## Task requirements
The answer should hold only the lines from the beginning of the listing below to the line containing "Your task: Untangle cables", both included, with every picture left out.

## Raw data

────────

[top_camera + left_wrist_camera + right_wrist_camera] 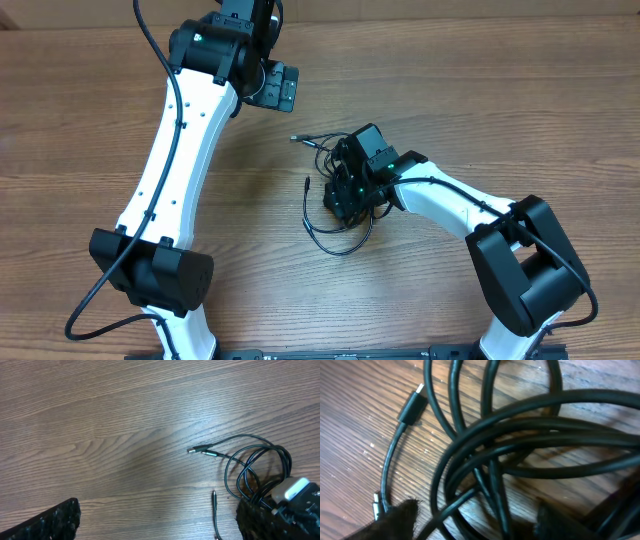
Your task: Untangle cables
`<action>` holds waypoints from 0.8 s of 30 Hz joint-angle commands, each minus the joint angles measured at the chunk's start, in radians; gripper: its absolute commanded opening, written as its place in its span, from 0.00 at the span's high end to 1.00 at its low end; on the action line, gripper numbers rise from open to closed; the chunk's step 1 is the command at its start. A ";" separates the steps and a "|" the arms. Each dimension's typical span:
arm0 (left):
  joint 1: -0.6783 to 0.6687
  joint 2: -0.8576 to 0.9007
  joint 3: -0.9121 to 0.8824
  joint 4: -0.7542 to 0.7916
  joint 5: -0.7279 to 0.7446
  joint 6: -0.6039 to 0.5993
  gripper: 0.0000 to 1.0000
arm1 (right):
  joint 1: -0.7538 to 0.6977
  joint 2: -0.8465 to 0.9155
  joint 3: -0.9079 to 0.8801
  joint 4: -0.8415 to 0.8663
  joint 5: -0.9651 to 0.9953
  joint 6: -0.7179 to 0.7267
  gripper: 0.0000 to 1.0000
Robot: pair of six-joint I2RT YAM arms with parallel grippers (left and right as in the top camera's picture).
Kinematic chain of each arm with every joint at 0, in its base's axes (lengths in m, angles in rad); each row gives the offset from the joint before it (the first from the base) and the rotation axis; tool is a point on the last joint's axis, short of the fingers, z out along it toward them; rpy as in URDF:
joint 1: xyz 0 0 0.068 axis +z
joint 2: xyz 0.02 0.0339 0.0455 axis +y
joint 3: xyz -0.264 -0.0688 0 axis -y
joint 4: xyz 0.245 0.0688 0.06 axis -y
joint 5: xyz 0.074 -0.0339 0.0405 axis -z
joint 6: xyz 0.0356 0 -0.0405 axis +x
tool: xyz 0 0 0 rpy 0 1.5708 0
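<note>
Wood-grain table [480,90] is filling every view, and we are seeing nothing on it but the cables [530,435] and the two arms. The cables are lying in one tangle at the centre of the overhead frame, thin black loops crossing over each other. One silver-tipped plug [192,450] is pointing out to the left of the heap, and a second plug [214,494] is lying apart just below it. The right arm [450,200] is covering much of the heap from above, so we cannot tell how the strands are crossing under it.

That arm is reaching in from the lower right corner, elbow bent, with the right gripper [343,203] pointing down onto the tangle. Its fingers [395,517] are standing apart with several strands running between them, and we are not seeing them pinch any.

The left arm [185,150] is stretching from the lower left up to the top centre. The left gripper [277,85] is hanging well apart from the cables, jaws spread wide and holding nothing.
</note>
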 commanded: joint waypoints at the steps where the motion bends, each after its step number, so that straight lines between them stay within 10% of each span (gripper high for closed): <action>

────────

## Task answer
[top_camera + left_wrist_camera + right_wrist_camera] 
Your task: Untangle cables

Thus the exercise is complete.